Change is always uncomfortable in at least some way for all, and we have certainly as professionals and as an organisation been through an unprecedented period of change. It is clear that BAA is a fledgling organisation that has yet to properly find its feet. As I said, it has been many years coming about. The Road to Manchester has been one with many twists and the occasional comprehensive roadblock to overcome. That we have got here at all is all to do with the professionals of each organisation who have worked tirelessly to achieve it, often in their own time. So a big thanks you to all those who as part of BSHT, BAAS, BAAT, the Audiology Professions Group and the Shadow BAA Board worked towards amalgamation. I must acknowledge the able and timely support of Dr Peter Greenaway, the previous Chief Scientific Officer at the Department of Health who had the vision to know what was possible and to support us. I must also acknowledge the significant contribution of BSHAA representatives in the Audiology Professions group and shadow Board – I thank them for their help. I was struck when speaking at the BSHAA conference a week or so ago, that we have never been closer as practitioners. There remains an historic opportunity to break the artificial barriers that exist between us and to go forward with the degree as the minimum qualification for each sector. BAA continues to argue for this along with BSHAA in talks with the Department of Health on registration and career structures. You may know that we face significant opposition to this from those in power.

 

There is no doubt that as an organisation BAA still has lessons to learn. I don’t think any of us quite anticipated the workload involved with a much larger organisation. We have not lost the positiveness of the overwhelming vote for amalgamation and of the successful launch that we held in May.
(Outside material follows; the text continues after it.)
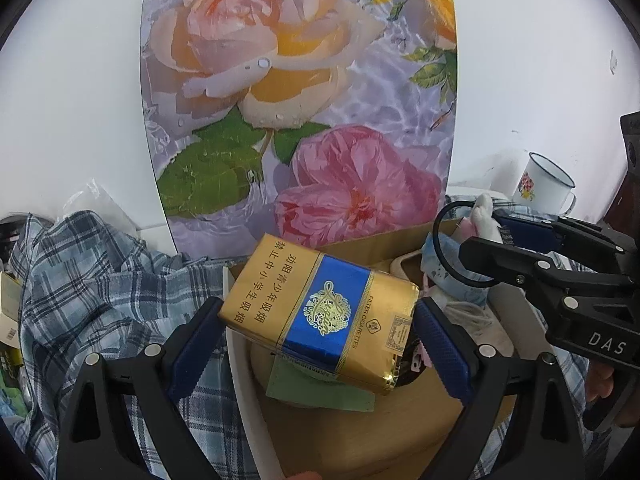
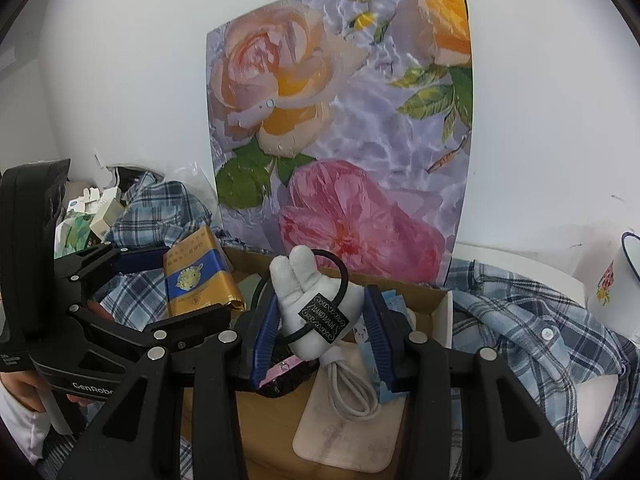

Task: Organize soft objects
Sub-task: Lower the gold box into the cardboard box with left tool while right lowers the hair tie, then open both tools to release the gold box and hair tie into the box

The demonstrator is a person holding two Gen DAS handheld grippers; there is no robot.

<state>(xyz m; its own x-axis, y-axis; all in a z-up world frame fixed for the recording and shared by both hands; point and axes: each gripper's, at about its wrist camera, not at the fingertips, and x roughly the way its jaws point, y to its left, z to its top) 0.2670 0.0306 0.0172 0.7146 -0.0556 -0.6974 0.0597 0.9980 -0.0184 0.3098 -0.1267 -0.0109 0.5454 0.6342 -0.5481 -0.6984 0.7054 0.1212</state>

But I think that we so successfully wound up the three organisations that we failed to realise that in one fell stroke we suddenly had a large organisation with no structure – clearly we have had to hit the ground running and set our priorities accordingly. This will be broken down further for you at the AGM later this afternoon. We are however creating a structure that will involve as many of you as possible and be fit for purpose.

 

Which takes me back to moving things along on this special day. It is a great honour for me to serve as the First President of the British Academy of Audiology. The formation has been the culmination of a dream for me and it is evidence of the standing that our profession now holds. As always with these things - the real work starts here. I am not ashamed to say once again that the Audiology profession has Come of Age and BAA will continue to work to further our aims. So lastly I would like to thank you all for attending Audiologists United and sincerely hope that you enjoy the experience. I will now ask the Lord Mayor of Manchester to formerly open the conference.”